Crown Point State Historic Site, at 21 Grandview Drive, offers Haunted Histories at the Forts on October 21 and 29. Call (518) 587-3666 or visit parks.ny.gov/historic-sites for details.
Fort William Henry
The construction of Lake Champlain’s Fort Carillon (renamed Fort Ticonderoga after it swapped its French flag for a Union Jack in 1759) triggered a bit of one-upmanship by the British, who started their own bastion on Lake George, Fort William Henry, at the dawn of the French and Indian War. Thanks to James Fenimore Cooper and Daniel Day-Lewis—and for some of us who grew up in New York, our fourth-grade teachers—most people have a general idea of what happened next: the vastly outnumbered British contingent was besieged by the French and their Indian allies, and, upon surrendering, around 200 soldiers and camp followers were killed or wounded as the place was plundered and survivors were evacuated to Fort Edward. The fort itself was burned.
Today’s Fort William Henry Museum isn’t made up of the same buildings that hosted Lieutenant Colonel Monro’s ill-fated troops (the stronghold was recreated within its original footprint in the 1950s), but the land still might harbor some spine-chilling secrets. During archaeological excavations, more than a dozen skeletons were found both inside and outside the boundaries of the fort, including one who had lost his head. But there were more ancient finds. According to the late David Starbuck, author of Archeology in the Adirondacks, the parcel—and particularly its parade grounds—contained “some of the richest Native American features and artifacts ever found in the Adirondacks.” (If you need more insight into the potential perils of disturbing ancient artifacts, check out any number of spooky movies from the 1970s or ’80s.)

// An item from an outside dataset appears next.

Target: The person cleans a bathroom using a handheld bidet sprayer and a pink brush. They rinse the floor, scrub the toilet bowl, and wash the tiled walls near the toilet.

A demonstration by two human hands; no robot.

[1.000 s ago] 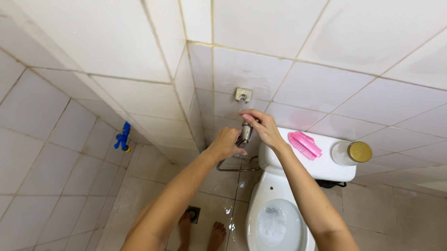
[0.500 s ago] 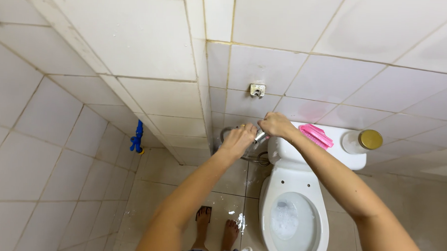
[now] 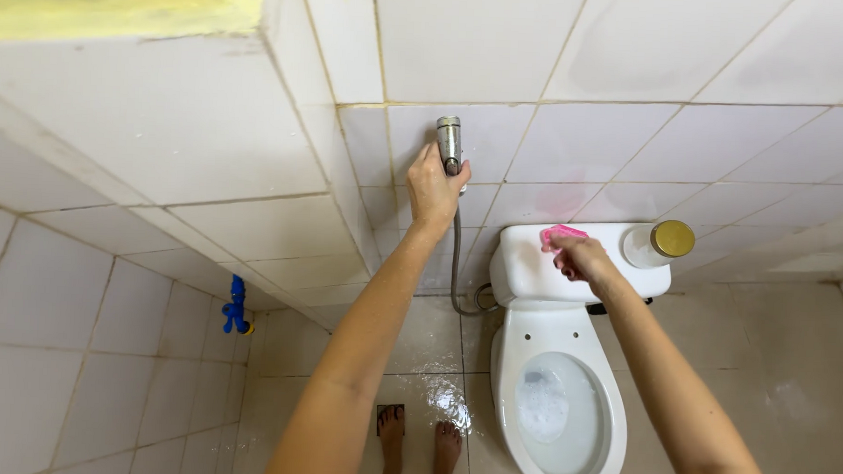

The ghost tours at Fort William Henry include a visit to the military crypt where several bodies were found, though the skeletons you’ll see are recreations—some remains have been re-interred, others are on loan to university research labs. Spirit seekers will also visit an original well that may have trapped the spirit of a little girl in its dark depths, and the casement, where a very angry soul referred to as “him” by tour guides is said to have scratched, pushed and otherwise harassed impolite visitors. I would suggest you mind your manners while you’re there.